If he can't get a grip on the fact this is what's best for YOU, his issues are is NOT YOURS! He's gonna have to learn to deal or maybe move on. You'll be healthier, happier, and weight burden free, don't let anyone stop you or bring you down. You will just be new and improved..............and you should be proud of it. There's always someone out there who will love you for the right reasons. But I sure hope this works out for you! I want YOU to be happy!
My love & prayers & good karma are with you!
~Hugs, Steffanie
"but a gentle reminder to him that you love him is a good thing."
That is good advice Steffanie, you are very wise. I am being selfish. Me and my husband are both people of size and I know I would be very scared and insecure if he was having the surgery. I need to step down off my high horse and show some compassion.
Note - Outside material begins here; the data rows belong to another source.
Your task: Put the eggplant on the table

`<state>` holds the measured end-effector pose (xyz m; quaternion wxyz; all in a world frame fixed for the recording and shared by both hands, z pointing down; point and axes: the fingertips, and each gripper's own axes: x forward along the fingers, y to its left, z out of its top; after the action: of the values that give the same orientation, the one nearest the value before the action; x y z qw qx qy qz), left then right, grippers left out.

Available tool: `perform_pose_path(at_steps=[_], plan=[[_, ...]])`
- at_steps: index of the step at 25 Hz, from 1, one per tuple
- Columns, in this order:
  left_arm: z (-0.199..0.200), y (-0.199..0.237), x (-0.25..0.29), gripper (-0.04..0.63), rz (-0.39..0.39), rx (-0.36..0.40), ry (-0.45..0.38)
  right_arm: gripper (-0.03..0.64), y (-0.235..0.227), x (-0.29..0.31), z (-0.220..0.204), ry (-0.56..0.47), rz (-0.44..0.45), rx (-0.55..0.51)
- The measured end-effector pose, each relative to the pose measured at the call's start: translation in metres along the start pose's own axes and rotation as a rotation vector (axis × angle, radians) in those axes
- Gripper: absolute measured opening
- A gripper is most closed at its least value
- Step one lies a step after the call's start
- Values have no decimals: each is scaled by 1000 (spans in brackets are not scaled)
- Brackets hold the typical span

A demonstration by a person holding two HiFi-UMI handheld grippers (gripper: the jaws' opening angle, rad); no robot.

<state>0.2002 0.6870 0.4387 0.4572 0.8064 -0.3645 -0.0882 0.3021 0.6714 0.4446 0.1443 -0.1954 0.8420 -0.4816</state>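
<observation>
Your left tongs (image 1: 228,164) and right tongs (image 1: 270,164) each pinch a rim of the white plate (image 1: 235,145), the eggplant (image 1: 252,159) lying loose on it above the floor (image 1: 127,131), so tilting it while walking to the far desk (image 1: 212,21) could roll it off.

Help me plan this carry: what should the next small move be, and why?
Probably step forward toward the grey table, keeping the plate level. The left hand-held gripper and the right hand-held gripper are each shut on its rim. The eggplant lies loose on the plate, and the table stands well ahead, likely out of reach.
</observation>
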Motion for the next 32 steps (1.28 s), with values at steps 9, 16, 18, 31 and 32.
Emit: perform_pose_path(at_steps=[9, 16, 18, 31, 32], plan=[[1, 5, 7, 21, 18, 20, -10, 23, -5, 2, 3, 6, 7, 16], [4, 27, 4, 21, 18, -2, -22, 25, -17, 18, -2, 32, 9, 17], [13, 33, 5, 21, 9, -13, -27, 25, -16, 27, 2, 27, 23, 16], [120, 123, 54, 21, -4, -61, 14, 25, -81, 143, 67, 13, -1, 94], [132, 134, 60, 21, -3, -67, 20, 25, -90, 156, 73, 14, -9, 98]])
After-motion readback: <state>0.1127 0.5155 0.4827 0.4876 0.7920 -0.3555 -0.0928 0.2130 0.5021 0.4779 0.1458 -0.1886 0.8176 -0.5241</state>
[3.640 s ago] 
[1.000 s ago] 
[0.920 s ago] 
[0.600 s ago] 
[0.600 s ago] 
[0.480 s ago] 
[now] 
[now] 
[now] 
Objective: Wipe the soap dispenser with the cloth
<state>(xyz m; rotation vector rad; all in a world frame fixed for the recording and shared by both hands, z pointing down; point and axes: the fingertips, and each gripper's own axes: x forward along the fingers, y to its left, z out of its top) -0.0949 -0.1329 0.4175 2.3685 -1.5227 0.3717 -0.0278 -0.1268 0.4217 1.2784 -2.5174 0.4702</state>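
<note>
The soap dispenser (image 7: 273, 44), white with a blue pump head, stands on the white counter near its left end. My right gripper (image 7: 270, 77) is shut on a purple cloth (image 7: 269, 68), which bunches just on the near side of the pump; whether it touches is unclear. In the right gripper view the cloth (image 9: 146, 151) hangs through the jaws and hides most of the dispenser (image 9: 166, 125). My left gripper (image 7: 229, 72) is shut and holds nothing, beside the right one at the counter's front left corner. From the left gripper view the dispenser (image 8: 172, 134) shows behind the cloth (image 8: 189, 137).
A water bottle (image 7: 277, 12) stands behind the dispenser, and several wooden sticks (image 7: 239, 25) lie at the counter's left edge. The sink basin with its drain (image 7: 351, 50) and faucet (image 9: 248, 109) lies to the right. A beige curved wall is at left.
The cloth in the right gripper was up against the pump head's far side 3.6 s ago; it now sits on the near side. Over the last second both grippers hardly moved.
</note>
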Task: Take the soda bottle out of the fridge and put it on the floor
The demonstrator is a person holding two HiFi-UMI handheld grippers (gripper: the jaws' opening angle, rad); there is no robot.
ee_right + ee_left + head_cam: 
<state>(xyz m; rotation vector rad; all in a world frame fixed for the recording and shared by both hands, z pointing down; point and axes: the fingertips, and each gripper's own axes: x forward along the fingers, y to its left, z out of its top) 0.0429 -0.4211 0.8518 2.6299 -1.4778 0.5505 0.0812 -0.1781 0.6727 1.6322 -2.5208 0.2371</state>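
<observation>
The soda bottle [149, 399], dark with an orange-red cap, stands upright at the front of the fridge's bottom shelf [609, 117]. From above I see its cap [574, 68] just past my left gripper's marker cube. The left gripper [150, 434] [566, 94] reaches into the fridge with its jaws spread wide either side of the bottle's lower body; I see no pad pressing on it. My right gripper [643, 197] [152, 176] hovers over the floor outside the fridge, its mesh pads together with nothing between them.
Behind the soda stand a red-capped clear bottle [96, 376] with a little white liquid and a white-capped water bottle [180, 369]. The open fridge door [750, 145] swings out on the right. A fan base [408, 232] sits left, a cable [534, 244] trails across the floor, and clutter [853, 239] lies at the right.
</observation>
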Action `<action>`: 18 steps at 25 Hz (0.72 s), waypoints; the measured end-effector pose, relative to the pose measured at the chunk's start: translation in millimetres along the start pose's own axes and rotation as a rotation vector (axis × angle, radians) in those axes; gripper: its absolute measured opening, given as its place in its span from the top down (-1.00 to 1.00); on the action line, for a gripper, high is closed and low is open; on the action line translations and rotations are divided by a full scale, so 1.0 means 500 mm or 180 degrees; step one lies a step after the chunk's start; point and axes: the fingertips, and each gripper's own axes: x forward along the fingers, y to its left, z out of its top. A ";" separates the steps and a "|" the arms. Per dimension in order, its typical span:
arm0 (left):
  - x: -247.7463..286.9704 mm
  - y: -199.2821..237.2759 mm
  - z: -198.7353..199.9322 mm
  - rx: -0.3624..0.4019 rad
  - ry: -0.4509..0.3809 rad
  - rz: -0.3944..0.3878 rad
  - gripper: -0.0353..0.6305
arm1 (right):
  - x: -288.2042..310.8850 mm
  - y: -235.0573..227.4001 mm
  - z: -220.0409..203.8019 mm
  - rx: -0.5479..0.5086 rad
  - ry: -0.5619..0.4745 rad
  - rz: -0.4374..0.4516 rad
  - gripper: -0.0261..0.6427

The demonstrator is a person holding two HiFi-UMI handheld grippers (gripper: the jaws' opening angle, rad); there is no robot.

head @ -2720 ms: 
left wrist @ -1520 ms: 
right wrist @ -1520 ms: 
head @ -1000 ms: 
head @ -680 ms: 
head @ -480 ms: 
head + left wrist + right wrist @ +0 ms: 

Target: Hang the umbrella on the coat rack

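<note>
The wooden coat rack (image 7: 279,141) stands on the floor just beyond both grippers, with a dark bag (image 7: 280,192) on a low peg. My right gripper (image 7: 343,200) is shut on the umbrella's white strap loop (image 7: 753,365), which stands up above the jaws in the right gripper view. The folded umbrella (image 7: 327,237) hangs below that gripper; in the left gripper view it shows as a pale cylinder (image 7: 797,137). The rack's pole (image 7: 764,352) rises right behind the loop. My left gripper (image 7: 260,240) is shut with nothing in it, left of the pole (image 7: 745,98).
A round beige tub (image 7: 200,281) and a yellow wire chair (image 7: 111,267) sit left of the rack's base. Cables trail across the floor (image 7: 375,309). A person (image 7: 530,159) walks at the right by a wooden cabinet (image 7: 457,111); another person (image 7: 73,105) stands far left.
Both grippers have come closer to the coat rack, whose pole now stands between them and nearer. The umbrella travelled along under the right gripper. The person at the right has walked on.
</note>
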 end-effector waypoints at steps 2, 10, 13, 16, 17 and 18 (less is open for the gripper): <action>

Yes, I tell him everyday that I love him and I show him a lot too. He knows I want to be able to do more things with him. We bought a bike for the both of us and right now, I'm in so much pain (back pain) that I don't think I can bend over to ride or ride for long. We are celebrating 8 years tomorrow, and it has been rough. Lately, he has been grouchy, so when he says things like he does, I tell him like it is. He acts childish a lot. Doesn't mean I don't love him any less, but I'm not taking any "crap" from him. He knows I'm doing this for my health. There is no reason at the age of 36 I need to have 2 disks in my lower back replaced. It's from carrying 398 (highest weight ever) on a 5'5" frame. I swore then that I would not hit the 400 mark. I've dropped weight since, but it's still been up and down. I'm down to 366, but I need the help to get lower. This is going to be the best thing I've ever done. I want to show my husband that I want to do yard work with him, I want to go bike riding and maybe even take up fishing with him (if he will bait my hook...can't do that...gross). I never want him to think I'm doing this for someone else or to find someone else. I tell him that all the time too. All in all he is a great man, but says stupid things...the mouth overpowers the mind. Thanks for you well wishes and I promise to keep everyone updated as time goes on. Still waiting to get the paperwork submitted to insurance. I'll find out more on that tomorrow.
You just take care of yourself first and everything else will work itself out! You sound like an incredible wife and he's just going to have to learn to work on that mind to control that mouth! I understand all the things you're going through. I'm playing the waiting game as we speak.
You're right you deserve that second chance at a healthy, happy life. I'm going to hold you tight in my prayers and hope all good things come your way! All married women if they're honest know how men can be sometimes............and thank goodness we manage to still love them anyway!